New Washington Law Could Force Middle School-Aged Kids to Ride in a Booster Seat

It'll be a requirement for children under 4-foot, 9-inches, and there'll be no riding shotgun until the age of 13.

Childrens car seats
Getty Images—PA Images

The state of Washington has signed in more stringent child seat laws which would require kids up to the age of 12 to sit in booster seats.
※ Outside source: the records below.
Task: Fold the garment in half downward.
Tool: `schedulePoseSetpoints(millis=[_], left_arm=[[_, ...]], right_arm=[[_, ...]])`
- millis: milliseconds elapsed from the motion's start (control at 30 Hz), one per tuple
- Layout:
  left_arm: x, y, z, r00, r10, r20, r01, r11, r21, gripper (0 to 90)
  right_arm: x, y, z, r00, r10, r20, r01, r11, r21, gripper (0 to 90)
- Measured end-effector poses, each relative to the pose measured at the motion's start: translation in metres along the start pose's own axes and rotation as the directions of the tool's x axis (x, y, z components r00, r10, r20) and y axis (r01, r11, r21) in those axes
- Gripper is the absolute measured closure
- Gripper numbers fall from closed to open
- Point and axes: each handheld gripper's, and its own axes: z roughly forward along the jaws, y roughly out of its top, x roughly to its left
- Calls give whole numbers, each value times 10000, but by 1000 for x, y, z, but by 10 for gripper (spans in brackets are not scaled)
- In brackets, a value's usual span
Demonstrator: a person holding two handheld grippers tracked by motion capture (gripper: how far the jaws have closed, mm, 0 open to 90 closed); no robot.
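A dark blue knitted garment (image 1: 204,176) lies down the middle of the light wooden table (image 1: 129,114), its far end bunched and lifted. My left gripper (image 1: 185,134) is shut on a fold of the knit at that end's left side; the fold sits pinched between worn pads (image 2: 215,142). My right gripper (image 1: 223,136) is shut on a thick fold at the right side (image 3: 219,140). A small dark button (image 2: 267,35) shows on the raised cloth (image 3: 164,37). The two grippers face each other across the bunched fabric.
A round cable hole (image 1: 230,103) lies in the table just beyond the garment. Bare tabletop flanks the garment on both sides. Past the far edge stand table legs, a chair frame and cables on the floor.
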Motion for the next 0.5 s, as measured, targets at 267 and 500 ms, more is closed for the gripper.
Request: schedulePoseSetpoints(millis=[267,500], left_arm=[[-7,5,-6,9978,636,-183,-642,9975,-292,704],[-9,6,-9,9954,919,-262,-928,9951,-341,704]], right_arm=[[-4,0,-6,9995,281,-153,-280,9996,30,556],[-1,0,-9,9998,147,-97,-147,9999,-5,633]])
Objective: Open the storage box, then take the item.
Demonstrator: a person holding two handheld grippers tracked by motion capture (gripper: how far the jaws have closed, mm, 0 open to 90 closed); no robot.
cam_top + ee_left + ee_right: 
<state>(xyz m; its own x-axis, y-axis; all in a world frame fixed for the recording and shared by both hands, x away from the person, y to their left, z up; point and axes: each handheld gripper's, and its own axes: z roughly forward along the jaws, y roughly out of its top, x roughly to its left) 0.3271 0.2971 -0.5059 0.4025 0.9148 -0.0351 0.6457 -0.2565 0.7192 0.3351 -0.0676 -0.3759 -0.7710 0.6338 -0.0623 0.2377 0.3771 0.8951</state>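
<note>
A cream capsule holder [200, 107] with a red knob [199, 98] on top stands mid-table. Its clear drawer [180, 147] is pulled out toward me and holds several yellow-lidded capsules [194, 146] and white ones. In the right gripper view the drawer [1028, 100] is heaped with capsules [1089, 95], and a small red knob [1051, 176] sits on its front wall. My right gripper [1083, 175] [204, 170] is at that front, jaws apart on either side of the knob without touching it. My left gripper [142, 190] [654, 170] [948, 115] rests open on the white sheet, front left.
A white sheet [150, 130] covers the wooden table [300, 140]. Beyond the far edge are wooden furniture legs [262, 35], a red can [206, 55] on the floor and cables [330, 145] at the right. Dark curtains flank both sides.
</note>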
Because the one thing an angsty, self-conscious almost-teen absolutely needs is physical, infantilizing evidence of their lack of height.

Going into effect Jan. 1, 2020, the new legislation requires toddlers and babies under the age of two to use a rear-facing car seat, children aged two to four to use a front-facing car seat, and kids over the age of four but shorter than 4-foot, 9-inches to sit in a booster seat, reports CNN. It's a bad time to be a late bloomer.

From House Bill 1012, children must keep sitting in booster seats "until the vehicle lap and shoulder seat belts fit properly, typically when the child is between the ages of eight and 12 years of age, as recommended by the American Academy of Pediatrics, or must be properly secured with the motor vehicle's safety belt properly adjusted and fastened around the child's body."

Oh, and no riding shotgun until you're 13.

University of Washington School of Medicine pediatrics professor Dr. Beth Ebel says the changes "will help parents protect their children on the road" and "brings us in line with current best thinking about keeping kids safe." Ebel adds, "Catastrophic car-crash injuries we’ve seen to children’s brains, organs, and nervous systems might have been preventable had the child been buckled in the correct car seat."

The UW doctor specifically calls out ill-fitting seatbelts on older children—preteens aged eight to 12—contributing to "completely preventable injuries, even at relatively slow speeds like 30 miles per hour."

Drivers with a passenger under the age of 16 caught without the appropriate child or booster seat can be ticketed.

Look, we get it. Safety comes first. But a lot like ubiquitous phone cameras and mumble rap, this makes me glad to be a child of the '90s.